Finally in December 2016, during an SOSF-funded expedition based on the R/V Garvin operated by The Field School, we were rewarded with proof that sawfishes do indeed give birth in The Bahamas. We captured the largest sawfish we have caught to date in The Bahamas: a 4.29-metre (14-foot) female – and she was giving birth! This was the first time this has ever been observed in the wild and it provided the only evidence to date of pupping in the western Atlantic outside the USA.
The female delivered five pups, though more were still in the uteri when we released her. All the pups emerged rostrum first, with the rostral teeth covered in thick connective tissue.
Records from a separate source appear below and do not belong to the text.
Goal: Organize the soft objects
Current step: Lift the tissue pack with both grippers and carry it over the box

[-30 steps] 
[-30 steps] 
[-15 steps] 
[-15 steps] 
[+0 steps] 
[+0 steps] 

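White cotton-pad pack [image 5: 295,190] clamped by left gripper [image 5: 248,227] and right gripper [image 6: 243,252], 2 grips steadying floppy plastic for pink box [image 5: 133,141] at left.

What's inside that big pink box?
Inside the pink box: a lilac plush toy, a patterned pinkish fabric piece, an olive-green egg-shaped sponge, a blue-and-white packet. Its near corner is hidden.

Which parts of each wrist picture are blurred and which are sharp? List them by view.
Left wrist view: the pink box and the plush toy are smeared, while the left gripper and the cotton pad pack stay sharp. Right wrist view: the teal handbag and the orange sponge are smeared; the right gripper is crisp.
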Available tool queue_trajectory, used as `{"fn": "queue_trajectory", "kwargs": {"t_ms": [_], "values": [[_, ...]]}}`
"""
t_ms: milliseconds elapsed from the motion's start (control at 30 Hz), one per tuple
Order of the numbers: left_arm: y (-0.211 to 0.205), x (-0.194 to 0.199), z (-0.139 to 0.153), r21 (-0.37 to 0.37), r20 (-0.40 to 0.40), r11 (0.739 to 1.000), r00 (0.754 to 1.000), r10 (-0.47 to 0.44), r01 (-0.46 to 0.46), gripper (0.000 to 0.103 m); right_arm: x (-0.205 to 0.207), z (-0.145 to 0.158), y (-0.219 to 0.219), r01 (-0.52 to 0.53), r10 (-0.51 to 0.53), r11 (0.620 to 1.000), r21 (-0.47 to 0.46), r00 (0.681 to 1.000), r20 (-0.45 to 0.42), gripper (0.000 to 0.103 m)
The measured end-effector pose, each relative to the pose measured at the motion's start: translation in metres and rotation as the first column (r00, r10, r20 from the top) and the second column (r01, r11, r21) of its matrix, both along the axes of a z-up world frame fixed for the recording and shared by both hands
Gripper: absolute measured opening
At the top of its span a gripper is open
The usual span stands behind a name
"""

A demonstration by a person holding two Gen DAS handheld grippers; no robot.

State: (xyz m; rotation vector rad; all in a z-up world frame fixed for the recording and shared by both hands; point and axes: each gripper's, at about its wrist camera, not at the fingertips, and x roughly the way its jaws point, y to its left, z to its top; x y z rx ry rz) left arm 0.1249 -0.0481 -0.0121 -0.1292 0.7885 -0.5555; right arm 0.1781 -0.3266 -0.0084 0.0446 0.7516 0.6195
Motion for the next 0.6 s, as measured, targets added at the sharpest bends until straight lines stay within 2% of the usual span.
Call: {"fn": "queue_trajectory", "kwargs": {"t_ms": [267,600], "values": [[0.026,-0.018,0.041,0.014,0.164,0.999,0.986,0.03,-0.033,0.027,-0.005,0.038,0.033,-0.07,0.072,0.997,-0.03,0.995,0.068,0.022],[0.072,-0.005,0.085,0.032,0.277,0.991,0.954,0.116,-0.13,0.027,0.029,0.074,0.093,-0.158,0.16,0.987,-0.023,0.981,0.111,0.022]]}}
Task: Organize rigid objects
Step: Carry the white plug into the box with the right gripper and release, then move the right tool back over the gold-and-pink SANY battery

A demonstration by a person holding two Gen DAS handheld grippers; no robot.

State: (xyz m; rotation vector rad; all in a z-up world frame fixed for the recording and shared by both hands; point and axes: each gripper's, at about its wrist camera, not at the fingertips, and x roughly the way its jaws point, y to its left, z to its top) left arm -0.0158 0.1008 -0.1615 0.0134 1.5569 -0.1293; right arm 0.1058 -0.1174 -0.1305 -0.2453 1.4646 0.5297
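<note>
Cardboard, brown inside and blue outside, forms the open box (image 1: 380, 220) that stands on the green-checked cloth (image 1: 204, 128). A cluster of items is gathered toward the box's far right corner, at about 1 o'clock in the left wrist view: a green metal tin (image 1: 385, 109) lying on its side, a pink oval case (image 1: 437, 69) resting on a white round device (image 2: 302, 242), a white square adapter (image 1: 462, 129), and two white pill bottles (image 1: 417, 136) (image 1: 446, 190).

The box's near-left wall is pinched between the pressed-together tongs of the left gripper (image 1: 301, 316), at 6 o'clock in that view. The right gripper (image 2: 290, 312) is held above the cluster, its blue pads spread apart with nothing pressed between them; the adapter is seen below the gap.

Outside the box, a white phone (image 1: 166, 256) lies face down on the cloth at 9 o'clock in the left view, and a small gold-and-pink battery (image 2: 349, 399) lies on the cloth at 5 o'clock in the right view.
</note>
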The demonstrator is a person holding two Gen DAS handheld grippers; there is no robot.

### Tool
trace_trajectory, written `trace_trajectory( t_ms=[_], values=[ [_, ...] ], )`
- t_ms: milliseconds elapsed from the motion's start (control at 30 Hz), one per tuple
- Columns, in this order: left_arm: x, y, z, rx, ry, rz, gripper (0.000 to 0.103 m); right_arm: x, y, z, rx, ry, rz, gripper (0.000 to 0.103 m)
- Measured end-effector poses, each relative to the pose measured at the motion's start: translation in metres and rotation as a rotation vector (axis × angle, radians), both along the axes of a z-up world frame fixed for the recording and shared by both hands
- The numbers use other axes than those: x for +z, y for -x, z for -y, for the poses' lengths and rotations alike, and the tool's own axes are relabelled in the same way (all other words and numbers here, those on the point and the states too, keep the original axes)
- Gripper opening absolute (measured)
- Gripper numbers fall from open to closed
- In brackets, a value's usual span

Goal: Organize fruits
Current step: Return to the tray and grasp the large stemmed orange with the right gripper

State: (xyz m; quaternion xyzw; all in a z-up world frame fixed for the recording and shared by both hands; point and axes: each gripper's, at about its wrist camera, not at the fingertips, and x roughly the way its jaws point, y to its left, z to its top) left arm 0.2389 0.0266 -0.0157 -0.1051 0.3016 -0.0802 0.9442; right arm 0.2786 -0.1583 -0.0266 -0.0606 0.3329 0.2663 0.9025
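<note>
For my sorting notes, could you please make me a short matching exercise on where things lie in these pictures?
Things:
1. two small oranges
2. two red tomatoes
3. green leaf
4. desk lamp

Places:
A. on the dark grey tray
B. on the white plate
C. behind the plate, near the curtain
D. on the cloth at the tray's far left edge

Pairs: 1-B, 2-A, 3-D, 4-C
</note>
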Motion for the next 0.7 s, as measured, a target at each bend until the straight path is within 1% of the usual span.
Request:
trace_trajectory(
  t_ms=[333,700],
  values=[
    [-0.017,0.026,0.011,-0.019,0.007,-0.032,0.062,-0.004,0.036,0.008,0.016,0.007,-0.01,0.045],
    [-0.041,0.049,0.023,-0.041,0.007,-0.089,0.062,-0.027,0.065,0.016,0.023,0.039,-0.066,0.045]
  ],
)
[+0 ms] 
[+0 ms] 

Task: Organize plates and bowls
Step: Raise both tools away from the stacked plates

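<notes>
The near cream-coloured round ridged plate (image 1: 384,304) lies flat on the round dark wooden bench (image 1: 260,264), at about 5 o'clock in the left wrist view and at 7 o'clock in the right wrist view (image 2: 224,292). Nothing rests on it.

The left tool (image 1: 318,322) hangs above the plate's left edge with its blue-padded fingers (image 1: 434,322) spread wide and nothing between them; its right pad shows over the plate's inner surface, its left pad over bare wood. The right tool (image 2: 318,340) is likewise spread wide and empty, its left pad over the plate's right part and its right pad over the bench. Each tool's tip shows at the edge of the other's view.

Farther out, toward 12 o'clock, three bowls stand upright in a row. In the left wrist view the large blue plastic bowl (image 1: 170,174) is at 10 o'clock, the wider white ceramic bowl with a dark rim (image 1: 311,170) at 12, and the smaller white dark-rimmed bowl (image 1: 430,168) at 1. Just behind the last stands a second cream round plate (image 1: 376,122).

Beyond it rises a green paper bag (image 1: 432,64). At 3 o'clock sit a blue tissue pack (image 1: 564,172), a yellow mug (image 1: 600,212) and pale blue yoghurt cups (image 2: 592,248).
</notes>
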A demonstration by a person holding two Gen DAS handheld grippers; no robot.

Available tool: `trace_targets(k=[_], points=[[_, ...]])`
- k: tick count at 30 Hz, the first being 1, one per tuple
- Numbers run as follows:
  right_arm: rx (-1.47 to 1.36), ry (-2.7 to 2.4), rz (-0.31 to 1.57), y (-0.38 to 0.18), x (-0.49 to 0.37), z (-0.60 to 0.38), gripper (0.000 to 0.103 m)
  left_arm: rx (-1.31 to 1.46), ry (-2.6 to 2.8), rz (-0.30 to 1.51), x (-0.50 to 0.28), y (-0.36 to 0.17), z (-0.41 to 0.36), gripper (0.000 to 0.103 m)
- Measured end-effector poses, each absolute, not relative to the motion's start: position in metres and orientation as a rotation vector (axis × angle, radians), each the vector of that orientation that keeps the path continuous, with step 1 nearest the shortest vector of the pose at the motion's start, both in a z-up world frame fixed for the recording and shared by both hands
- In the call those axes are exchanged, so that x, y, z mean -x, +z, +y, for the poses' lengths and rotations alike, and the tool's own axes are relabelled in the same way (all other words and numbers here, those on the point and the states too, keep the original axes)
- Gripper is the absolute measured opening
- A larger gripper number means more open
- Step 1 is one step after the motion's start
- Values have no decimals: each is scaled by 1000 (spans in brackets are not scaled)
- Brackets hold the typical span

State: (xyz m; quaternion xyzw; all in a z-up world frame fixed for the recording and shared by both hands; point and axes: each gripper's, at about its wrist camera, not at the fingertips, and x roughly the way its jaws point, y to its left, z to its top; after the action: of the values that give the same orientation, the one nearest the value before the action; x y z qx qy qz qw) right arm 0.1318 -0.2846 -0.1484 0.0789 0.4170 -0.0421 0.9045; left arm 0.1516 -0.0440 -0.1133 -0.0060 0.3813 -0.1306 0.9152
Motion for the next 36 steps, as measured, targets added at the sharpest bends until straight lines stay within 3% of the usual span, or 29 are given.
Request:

At approximately 0.7 metres, these pups were the same length as the newborn sawfishes we frequently capture in Florida. All five of the newborns were tagged with microchips similar to those used on dogs and cats and we hope that future recaptures of them will provide data on juvenile growth that may be compared to data from Florida.
Are sawfishes in Florida and The Bahamas distinct populations?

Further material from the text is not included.